### Task:
Every entry must be repeated exactly. Exclude all pictures.

─── Source data

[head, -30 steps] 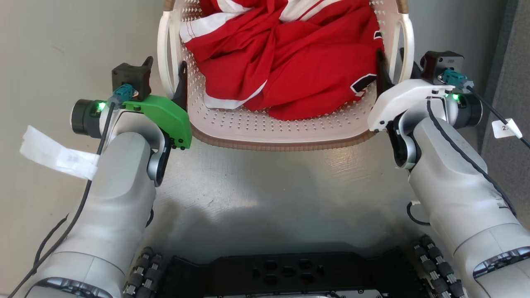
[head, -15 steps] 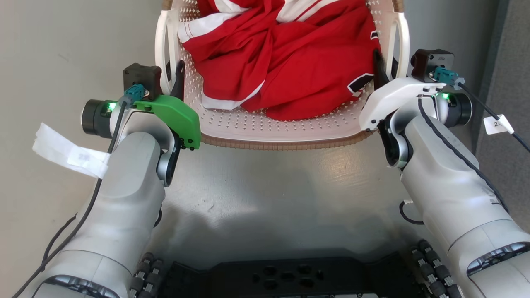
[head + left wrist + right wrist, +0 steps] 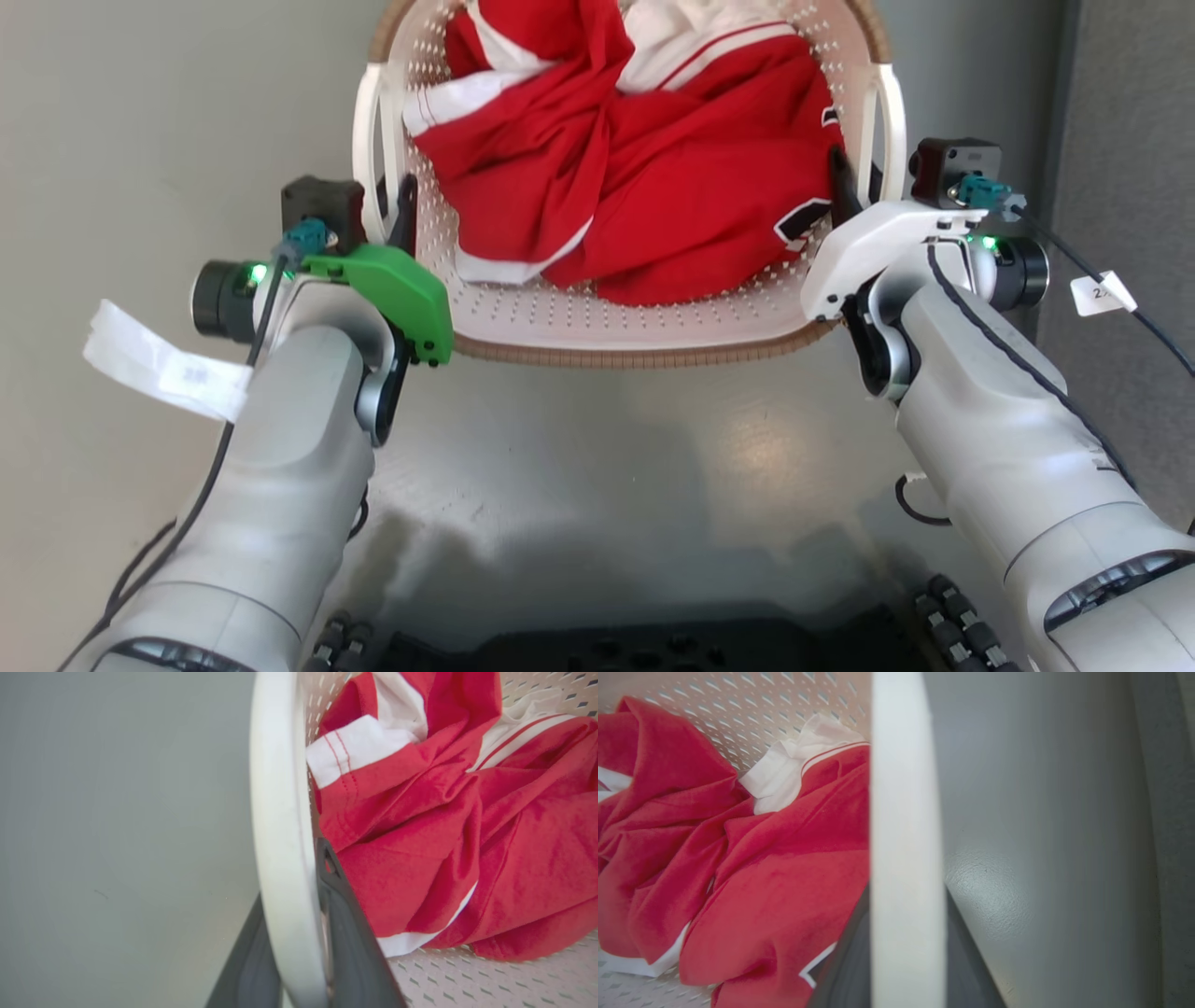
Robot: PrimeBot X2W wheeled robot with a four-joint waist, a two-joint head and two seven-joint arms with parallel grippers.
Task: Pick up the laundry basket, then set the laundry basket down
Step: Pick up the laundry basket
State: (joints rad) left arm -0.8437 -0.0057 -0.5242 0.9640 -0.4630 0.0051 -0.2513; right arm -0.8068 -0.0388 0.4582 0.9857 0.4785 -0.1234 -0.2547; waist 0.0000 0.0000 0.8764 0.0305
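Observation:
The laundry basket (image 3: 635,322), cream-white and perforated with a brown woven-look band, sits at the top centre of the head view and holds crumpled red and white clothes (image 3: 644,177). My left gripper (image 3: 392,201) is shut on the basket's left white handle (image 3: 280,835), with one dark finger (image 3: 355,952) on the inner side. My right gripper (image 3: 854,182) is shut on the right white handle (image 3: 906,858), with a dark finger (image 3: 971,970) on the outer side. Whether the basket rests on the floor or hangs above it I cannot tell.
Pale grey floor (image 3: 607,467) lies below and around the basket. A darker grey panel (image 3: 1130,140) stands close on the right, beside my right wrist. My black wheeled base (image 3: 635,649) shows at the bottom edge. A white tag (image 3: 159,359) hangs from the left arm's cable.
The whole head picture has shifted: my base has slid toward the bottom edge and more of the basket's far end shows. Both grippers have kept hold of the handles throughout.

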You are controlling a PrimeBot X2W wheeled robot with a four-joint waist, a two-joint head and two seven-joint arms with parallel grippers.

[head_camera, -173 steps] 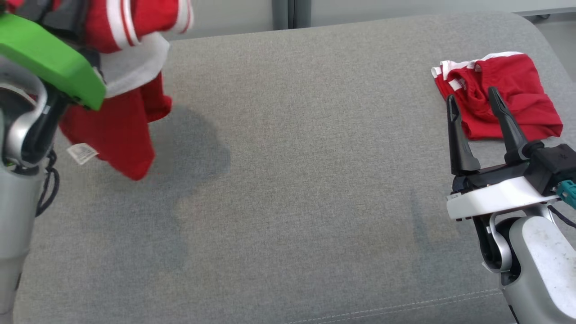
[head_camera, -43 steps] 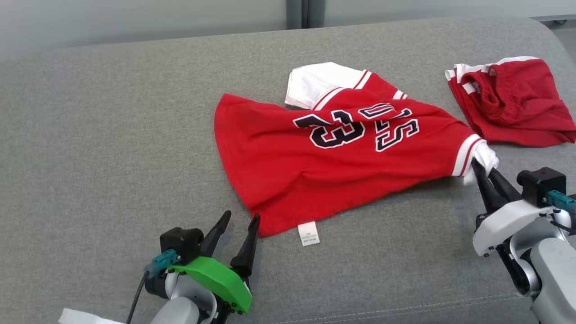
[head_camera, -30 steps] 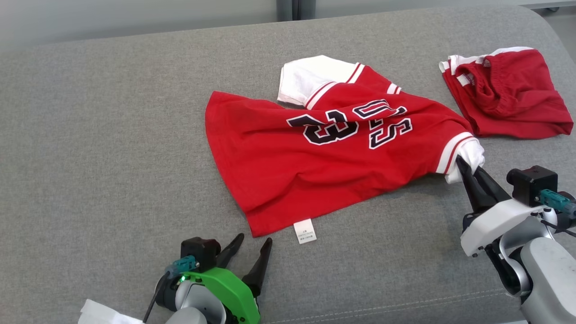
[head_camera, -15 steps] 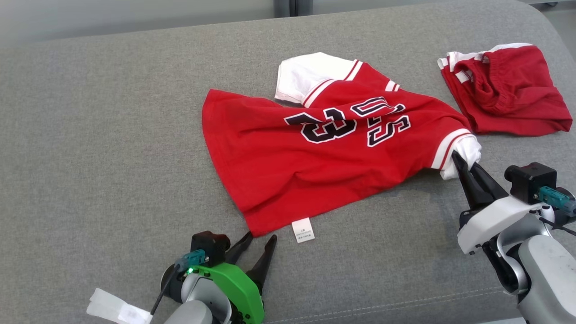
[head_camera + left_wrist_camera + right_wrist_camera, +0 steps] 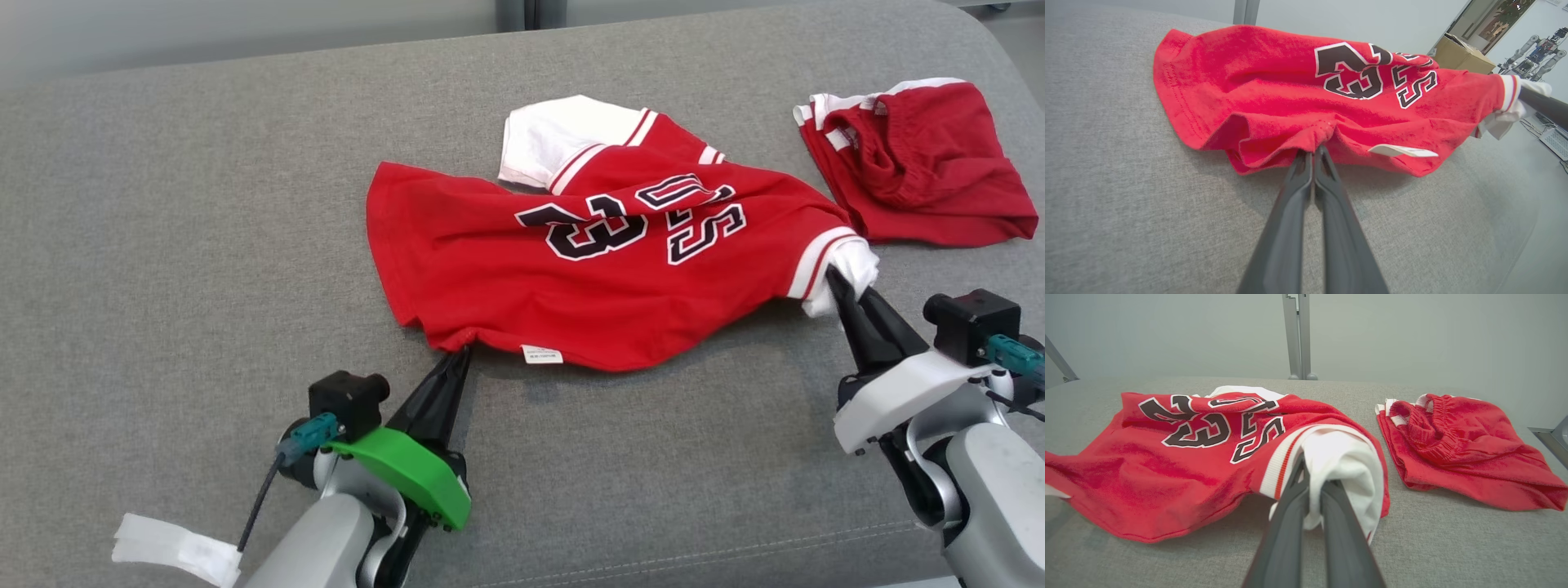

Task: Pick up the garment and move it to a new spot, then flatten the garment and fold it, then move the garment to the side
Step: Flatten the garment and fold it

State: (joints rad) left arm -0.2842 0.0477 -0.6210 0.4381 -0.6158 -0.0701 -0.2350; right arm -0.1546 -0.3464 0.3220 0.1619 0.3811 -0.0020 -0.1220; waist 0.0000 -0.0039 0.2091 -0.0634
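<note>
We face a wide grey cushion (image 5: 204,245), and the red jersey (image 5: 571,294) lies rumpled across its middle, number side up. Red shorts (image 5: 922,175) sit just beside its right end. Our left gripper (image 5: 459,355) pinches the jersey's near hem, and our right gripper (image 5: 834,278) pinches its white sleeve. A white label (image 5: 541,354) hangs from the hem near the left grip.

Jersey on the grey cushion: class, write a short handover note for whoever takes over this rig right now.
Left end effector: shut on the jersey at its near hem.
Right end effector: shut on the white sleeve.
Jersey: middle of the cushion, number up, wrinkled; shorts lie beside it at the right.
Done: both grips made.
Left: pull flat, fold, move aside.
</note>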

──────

### Problem solution:
[head, -30 steps] 
[head, -15 steps] 
[head + left wrist + right wrist, +0 steps] 
Robot: PrimeBot X2W wheeled robot with a four-joint waist, a two-joint head and two seven-joint arms with parallel grippers.
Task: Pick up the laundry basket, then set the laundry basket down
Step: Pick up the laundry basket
State: (joints rad) left arm -0.8437 -0.0057 -0.5242 0.9640 -0.4630 0.0051 -0.2513; right arm -0.8068 -0.0388 0.4582 0.9857 0.4785 -0.1234 -0.2547; waist 0.0000 0.0000 0.8764 0.0305
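Observation:
The laundry basket (image 3: 635,322), cream-white and perforated with a brown woven-look band, sits at the top centre of the head view and holds crumpled red and white clothes (image 3: 644,177). My left gripper (image 3: 392,201) is shut on the basket's left white handle (image 3: 280,835), with one dark finger (image 3: 355,952) on the inner side. My right gripper (image 3: 854,182) is shut on the right white handle (image 3: 906,858), with a dark finger (image 3: 971,970) on the outer side. Whether the basket rests on the floor or hangs above it I cannot tell.
Pale grey floor (image 3: 607,467) lies below and around the basket. A darker grey panel (image 3: 1130,140) stands close on the right, beside my right wrist. My black wheeled base (image 3: 635,649) shows at the bottom edge. A white tag (image 3: 159,359) hangs from the left arm's cable.
The whole head picture has shifted: my base has slid toward the bottom edge and more of the basket's far end shows. Both grippers have kept hold of the handles throughout.
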
You are controlling a PrimeBot X2W wheeled robot with a four-joint waist, a two-joint head and two seven-joint arms with parallel grippers.

[head_camera, -173 steps] 
[head_camera, -43 steps] 
[head_camera, -30 steps] 
[head_camera, -15 steps] 
[head_camera + left_wrist_camera + right_wrist_camera, +0 steps] 

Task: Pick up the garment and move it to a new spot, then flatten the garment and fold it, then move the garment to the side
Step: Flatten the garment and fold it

State: (joints rad) left arm -0.2842 0.0477 -0.6210 0.4381 -0.6158 -0.0701 -0.2350; right arm -0.1546 -0.3464 0.3220 0.1619 0.3811 -0.0020 -0.1220; waist 0.0000 -0.0039 0.2091 -0.0634
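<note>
We face a wide grey cushion (image 5: 204,245), and the red jersey (image 5: 571,294) lies rumpled across its middle, number side up. Red shorts (image 5: 922,175) sit just beside its right end. Our left gripper (image 5: 459,355) pinches the jersey's near hem, and our right gripper (image 5: 834,278) pinches its white sleeve. A white label (image 5: 541,354) hangs from the hem near the left grip.

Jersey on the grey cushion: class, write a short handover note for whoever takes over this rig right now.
Left end effector: shut on the jersey at its near hem.
Right end effector: shut on the white sleeve.
Jersey: middle of the cushion, number up, wrinkled; shorts lie beside it at the right.
Done: both grips made.
Left: pull flat, fold, move aside.
</note>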

No additional output is expected for this exercise.